WORK TASK – Your result will be the set of lines with "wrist", copied from the material below.

DATA EXTRACT –
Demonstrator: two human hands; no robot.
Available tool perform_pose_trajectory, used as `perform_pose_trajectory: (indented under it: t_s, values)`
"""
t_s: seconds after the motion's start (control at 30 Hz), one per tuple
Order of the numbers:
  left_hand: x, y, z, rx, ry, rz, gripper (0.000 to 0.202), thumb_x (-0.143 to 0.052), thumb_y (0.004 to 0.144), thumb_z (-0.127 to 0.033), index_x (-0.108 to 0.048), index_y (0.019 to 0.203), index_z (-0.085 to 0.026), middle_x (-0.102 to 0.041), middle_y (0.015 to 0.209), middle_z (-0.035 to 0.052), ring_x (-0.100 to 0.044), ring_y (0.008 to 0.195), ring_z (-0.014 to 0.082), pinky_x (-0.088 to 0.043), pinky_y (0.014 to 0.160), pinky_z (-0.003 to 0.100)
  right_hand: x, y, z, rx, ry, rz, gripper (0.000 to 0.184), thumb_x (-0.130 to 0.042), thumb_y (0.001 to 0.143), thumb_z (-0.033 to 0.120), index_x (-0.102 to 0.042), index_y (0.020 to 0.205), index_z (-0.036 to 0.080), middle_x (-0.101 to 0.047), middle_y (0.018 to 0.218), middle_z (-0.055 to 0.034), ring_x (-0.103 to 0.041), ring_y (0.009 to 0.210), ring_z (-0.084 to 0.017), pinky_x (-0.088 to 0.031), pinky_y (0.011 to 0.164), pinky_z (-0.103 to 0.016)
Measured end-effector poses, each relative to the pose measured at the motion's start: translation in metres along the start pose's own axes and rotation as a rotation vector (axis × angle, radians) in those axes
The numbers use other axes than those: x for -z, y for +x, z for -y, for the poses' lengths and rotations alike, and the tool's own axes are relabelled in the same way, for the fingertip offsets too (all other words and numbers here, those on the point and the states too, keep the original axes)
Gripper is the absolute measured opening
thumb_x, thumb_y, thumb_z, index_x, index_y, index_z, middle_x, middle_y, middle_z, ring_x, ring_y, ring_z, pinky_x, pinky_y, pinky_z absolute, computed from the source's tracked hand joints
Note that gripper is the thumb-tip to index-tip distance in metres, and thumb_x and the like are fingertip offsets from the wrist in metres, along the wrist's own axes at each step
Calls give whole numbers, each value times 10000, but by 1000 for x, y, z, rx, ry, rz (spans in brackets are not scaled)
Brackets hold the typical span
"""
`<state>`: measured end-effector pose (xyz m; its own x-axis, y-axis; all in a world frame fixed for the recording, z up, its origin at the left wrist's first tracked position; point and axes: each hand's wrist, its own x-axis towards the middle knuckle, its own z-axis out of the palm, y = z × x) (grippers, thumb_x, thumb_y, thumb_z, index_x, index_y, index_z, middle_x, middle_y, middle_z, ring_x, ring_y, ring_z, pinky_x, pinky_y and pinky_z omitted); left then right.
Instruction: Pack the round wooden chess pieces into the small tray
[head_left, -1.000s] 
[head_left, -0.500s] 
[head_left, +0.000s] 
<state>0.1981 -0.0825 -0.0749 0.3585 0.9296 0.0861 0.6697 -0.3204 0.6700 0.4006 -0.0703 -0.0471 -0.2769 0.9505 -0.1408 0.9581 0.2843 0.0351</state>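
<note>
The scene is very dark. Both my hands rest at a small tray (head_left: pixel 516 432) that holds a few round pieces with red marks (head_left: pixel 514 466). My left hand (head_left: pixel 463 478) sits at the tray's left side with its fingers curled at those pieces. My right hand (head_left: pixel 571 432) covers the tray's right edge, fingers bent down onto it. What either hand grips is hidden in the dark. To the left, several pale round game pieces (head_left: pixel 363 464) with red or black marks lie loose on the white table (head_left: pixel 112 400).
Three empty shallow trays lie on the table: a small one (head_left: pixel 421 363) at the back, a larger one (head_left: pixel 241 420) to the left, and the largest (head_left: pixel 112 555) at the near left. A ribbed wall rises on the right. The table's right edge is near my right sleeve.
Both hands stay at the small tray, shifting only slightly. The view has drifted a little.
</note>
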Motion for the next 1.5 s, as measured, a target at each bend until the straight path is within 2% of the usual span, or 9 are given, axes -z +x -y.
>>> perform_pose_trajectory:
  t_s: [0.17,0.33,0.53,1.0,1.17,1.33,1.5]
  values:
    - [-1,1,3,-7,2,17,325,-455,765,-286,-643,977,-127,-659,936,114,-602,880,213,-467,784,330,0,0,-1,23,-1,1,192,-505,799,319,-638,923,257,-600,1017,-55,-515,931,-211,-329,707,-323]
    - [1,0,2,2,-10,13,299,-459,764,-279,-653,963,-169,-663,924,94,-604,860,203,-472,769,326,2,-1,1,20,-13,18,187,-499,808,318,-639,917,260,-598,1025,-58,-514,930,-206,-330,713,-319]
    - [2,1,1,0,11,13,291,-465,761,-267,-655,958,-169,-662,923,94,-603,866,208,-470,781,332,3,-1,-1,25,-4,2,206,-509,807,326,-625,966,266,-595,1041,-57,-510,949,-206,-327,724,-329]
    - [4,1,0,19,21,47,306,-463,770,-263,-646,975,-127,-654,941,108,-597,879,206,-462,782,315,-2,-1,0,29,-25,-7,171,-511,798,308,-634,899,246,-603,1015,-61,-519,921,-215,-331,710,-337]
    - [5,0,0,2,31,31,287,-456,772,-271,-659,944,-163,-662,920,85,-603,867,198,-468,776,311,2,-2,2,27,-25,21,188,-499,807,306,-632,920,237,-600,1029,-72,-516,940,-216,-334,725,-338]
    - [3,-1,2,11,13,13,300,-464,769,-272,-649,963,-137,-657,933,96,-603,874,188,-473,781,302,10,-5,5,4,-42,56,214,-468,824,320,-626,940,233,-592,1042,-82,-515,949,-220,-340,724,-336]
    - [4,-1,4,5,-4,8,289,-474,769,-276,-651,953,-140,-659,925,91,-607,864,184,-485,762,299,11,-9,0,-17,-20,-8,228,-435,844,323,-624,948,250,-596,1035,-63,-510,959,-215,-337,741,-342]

YOUR SOLUTION –
Note that gripper is the thumb-tip to index-tip distance in metres, and thumb_x and the like are fingertip offsets from the wrist in metres, along the wrist's own axes at each step
`<state>`: measured end-effector pose (xyz m; its own x-axis, y-axis; all in a world frame fixed for the recording, z up, its origin at the left wrist's first tracked position; point and axes: each hand's wrist, its own x-axis towards the middle knuckle, its own z-axis out of the palm, y = z × x) (grippers, thumb_x, thumb_y, thumb_z, index_x, index_y, index_z, middle_x, middle_y, middle_z, ring_x, ring_y, ring_z, pinky_x, pinky_y and pinky_z omitted); left then right.

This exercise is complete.